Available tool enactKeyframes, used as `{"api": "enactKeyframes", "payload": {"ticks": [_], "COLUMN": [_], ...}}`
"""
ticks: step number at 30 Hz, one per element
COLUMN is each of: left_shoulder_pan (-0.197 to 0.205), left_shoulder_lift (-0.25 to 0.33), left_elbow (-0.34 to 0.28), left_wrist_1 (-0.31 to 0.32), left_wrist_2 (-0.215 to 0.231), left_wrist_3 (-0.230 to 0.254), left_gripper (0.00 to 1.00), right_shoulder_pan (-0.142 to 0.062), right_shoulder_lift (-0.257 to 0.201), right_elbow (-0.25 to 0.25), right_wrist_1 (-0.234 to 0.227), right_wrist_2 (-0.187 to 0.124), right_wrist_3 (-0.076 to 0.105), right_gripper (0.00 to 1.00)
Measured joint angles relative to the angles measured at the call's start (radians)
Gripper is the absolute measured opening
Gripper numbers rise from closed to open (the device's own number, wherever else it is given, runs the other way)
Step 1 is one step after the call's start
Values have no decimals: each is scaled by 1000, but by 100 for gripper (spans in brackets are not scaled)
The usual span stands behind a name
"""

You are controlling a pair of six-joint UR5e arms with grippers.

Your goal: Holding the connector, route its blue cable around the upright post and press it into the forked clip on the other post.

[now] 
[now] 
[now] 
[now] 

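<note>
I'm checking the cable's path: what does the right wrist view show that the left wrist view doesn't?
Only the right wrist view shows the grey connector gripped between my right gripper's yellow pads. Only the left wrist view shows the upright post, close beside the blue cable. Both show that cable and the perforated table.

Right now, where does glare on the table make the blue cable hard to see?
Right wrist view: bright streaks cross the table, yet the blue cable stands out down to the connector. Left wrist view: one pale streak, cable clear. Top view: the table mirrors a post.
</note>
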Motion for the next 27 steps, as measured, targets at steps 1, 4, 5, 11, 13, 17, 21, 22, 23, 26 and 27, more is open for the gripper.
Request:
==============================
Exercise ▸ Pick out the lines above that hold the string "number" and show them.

Answer below ▸
ticks: step number at 30 Hz, one per element
Gripper numbers rise from closed to open (the device's own number, wherever else it is given, runs the other way)

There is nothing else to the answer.